_WORK INSTRUCTION_: Your task is to copy the listing exactly, with the pictures left out.

☆ ☆ ☆ ☆ ☆

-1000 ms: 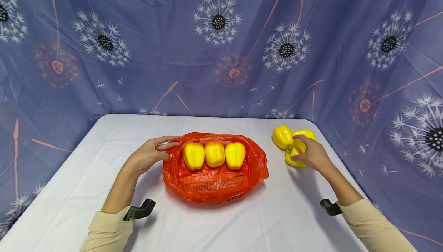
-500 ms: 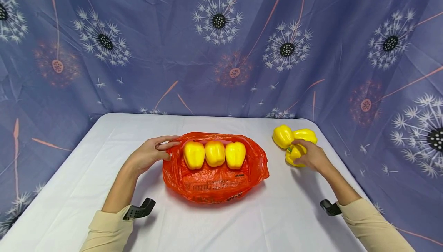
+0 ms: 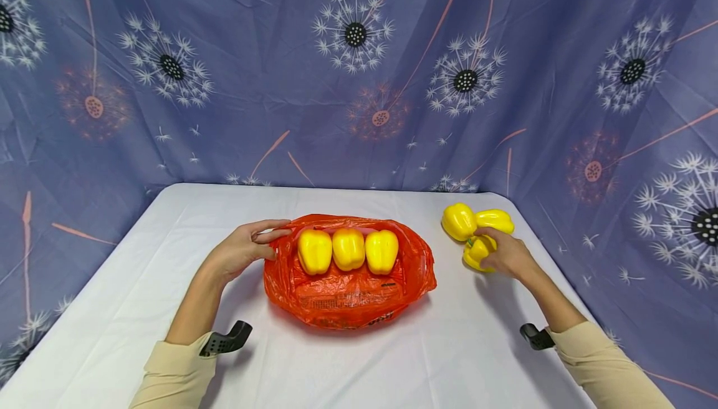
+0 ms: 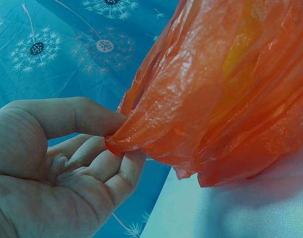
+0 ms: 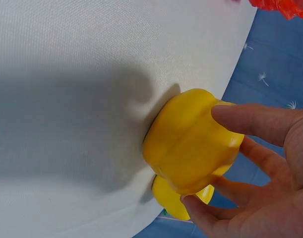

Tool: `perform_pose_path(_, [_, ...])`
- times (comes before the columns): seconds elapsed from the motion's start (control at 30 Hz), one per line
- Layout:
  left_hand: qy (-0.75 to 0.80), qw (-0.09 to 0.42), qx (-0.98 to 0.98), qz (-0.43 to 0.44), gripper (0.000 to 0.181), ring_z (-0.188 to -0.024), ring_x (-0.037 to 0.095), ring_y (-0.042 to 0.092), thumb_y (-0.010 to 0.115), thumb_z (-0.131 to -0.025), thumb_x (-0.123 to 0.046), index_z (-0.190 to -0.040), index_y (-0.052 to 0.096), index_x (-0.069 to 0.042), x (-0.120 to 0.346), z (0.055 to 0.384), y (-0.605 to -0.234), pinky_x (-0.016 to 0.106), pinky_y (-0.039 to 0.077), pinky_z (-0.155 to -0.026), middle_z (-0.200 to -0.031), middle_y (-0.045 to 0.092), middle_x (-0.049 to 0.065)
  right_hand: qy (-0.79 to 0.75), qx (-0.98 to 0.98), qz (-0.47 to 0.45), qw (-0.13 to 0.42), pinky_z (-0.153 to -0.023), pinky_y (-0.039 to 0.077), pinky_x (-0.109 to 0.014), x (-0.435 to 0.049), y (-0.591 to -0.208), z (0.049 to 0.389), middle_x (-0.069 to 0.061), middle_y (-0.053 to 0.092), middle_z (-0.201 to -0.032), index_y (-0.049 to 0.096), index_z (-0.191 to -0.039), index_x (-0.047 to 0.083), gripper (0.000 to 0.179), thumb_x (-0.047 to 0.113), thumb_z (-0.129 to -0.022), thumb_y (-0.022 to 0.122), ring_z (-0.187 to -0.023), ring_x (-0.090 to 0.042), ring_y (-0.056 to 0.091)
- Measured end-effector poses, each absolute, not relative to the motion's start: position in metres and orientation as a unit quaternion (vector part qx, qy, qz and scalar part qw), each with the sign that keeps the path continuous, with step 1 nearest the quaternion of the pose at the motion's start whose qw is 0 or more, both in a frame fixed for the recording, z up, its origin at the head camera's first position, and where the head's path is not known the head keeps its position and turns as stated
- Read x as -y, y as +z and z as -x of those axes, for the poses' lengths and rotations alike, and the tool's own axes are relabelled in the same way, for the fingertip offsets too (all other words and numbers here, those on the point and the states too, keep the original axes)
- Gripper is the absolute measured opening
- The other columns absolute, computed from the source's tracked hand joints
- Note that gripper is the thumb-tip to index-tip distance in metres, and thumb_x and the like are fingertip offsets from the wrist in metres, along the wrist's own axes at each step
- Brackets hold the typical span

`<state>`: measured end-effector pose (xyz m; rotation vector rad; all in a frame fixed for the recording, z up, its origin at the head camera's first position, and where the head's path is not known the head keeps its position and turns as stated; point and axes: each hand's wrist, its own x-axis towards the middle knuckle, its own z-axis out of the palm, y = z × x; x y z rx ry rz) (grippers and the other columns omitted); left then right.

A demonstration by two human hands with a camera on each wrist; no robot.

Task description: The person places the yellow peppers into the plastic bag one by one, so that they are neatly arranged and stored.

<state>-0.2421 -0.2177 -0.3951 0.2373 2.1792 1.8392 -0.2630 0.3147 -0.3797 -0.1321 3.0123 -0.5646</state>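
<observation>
A red plastic bag point(image 3: 348, 300) lies mid-table with its mouth spread, and three yellow bell peppers point(image 3: 348, 249) sit side by side in it. My left hand point(image 3: 238, 252) pinches the bag's left edge between thumb and fingers; the left wrist view shows the gathered film point(image 4: 156, 124) at the fingertips. At the right, my right hand point(image 3: 509, 253) grips the nearest yellow bell pepper point(image 3: 477, 252) of a group of three. In the right wrist view the thumb presses one side of this pepper point(image 5: 188, 141) and the fingers curl round the other.
Two more yellow bell peppers, one to the left point(image 3: 458, 221) and one behind point(image 3: 495, 219), lie close against the gripped one near the table's right edge. A white cloth covers the table point(image 3: 140, 309). A blue dandelion-print curtain point(image 3: 269, 85) encloses the back and sides.
The right hand's thumb and fingers have closed in on the nearest bell pepper at the right. The left hand and the bag have stayed in place.
</observation>
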Motion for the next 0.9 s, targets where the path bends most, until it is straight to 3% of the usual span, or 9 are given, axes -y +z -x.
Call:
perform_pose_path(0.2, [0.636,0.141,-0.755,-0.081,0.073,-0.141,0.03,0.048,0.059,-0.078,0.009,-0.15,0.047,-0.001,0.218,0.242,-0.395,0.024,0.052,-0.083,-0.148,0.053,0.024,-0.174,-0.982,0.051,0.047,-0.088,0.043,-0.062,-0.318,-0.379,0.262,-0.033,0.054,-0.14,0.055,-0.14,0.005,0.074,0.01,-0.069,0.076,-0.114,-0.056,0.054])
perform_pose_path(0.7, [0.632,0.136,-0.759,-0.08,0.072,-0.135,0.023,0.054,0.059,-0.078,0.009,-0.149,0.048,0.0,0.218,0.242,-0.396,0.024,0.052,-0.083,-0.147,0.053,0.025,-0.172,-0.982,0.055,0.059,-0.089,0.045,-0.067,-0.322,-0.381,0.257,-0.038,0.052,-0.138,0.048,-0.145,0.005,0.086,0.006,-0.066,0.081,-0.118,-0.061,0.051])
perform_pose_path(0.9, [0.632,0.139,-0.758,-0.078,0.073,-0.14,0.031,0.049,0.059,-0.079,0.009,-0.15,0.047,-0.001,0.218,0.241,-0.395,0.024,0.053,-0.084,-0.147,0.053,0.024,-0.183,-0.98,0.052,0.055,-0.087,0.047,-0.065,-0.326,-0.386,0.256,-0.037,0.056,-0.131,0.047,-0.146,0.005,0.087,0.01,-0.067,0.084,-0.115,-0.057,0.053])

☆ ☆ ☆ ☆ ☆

_SOLUTION TO THE PROBLEM_:
-1000 ms: 
-500 ms: 
+0 ms: 
+0 ms: 
+0 ms: 

Tool: `perform_pose_path(_, [_, ...])`
- times (comes before the columns): seconds elapsed from the motion's start (control at 30 Hz), one per line
- Layout:
  left_hand: qy (-0.75 to 0.80), qw (-0.09 to 0.42), qx (-0.98 to 0.98), qz (-0.43 to 0.44), gripper (0.000 to 0.181), ring_z (-0.188 to -0.024), ring_x (-0.037 to 0.095), ring_y (-0.042 to 0.092), thumb_y (-0.010 to 0.115), thumb_z (-0.131 to -0.025), thumb_x (-0.123 to 0.046), index_z (-0.190 to -0.040), index_y (-0.052 to 0.096), index_x (-0.069 to 0.042), x (-0.120 to 0.346), z (0.055 to 0.384), y (-0.605 to -0.234), pinky_x (-0.016 to 0.106), pinky_y (-0.039 to 0.077), pinky_z (-0.155 to -0.026), middle_z (-0.200 to -0.031), middle_y (-0.045 to 0.092), middle_x (-0.049 to 0.065)
  right_hand: qy (-0.79 to 0.75), qx (-0.98 to 0.98), qz (-0.47 to 0.45), qw (-0.13 to 0.42), pinky_z (-0.153 to -0.023), pinky_y (-0.039 to 0.077), pinky_x (-0.109 to 0.014), x (-0.435 to 0.049), y (-0.591 to -0.208), z (0.049 to 0.389), middle_x (-0.069 to 0.061), middle_y (-0.053 to 0.092), middle_z (-0.201 to -0.032), index_y (-0.049 to 0.096), index_z (-0.191 to -0.039), index_x (-0.047 to 0.083), gripper (0.000 to 0.179), thumb_x (-0.047 to 0.113), thumb_z (-0.129 to -0.022), thumb_y (-0.022 to 0.122), ring_z (-0.187 to -0.023), ring_x (-0.090 to 0.042), ring_y (-0.056 to 0.091)
- Measured end-effector poses, each absolute, not relative to the motion's start: position in metres and orientation as a unit quaternion (vector part qx, qy, qz and scalar part qw), each with the sign that keeps the path continuous, with step 1 nearest the quaternion of the pose at the motion's start whose qw is 0 or more, both in a frame fixed for the recording, z up, its origin at the head camera's first position, and where the head's path is not known the head keeps its position and turns as stated
- Read x as -y, y as +z and z as -x of those axes, for the poses' lengths and rotations alike, and the tool's own axes are relabelled in the same way, for the fingertip offsets too (all other words and numbers here, those on the point and the states too, keep the original axes)
- Gripper is the absolute measured opening
- The other columns absolute, computed from the source's tracked hand joints
- Note that gripper is the thumb-tip to index-tip distance in metres, and thumb_x and the like are fingertip offsets from the wrist in metres, along the wrist's own axes at each step
- Brackets hold the typical span

`<state>`: measured end-effector pose (xyz m; rotation vector rad; all in a frame fixed for the recording, z up, its origin at the head camera's first position, and where the head's path is not known the head keeps its position and turns as stated; point and axes: each hand's wrist, its own x-axis towards the middle knuckle, its own z-axis out of the palm, y = z × x; x y z rx ry rz) (grippers and the other columns omitted); left then right.

A demonstration by two human hands with a camera on each wrist; no robot.

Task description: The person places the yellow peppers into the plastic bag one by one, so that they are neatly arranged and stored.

<state>-0.2421 -0.2177 -0.3951 0.2373 2.1792 1.8392 -0.2630 0.3147 -0.3797 -0.1321 3.0123 -0.5646</state>
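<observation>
A red plastic bag point(image 3: 348, 300) lies mid-table with its mouth spread, and three yellow bell peppers point(image 3: 348, 249) sit side by side in it. My left hand point(image 3: 238, 252) pinches the bag's left edge between thumb and fingers; the left wrist view shows the gathered film point(image 4: 156, 124) at the fingertips. At the right, my right hand point(image 3: 509, 253) grips the nearest yellow bell pepper point(image 3: 477, 252) of a group of three. In the right wrist view the thumb presses one side of this pepper point(image 5: 188, 141) and the fingers curl round the other.
Two more yellow bell peppers, one to the left point(image 3: 458, 221) and one behind point(image 3: 495, 219), lie close against the gripped one near the table's right edge. A white cloth covers the table point(image 3: 140, 309). A blue dandelion-print curtain point(image 3: 269, 85) encloses the back and sides.
The right hand's thumb and fingers have closed in on the nearest bell pepper at the right. The left hand and the bag have stayed in place.
</observation>
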Motion for the next 0.9 s, targets where the path bends most, until it is straight to 3% of the usual span, or 9 are given, axes -y +z -x.
Call:
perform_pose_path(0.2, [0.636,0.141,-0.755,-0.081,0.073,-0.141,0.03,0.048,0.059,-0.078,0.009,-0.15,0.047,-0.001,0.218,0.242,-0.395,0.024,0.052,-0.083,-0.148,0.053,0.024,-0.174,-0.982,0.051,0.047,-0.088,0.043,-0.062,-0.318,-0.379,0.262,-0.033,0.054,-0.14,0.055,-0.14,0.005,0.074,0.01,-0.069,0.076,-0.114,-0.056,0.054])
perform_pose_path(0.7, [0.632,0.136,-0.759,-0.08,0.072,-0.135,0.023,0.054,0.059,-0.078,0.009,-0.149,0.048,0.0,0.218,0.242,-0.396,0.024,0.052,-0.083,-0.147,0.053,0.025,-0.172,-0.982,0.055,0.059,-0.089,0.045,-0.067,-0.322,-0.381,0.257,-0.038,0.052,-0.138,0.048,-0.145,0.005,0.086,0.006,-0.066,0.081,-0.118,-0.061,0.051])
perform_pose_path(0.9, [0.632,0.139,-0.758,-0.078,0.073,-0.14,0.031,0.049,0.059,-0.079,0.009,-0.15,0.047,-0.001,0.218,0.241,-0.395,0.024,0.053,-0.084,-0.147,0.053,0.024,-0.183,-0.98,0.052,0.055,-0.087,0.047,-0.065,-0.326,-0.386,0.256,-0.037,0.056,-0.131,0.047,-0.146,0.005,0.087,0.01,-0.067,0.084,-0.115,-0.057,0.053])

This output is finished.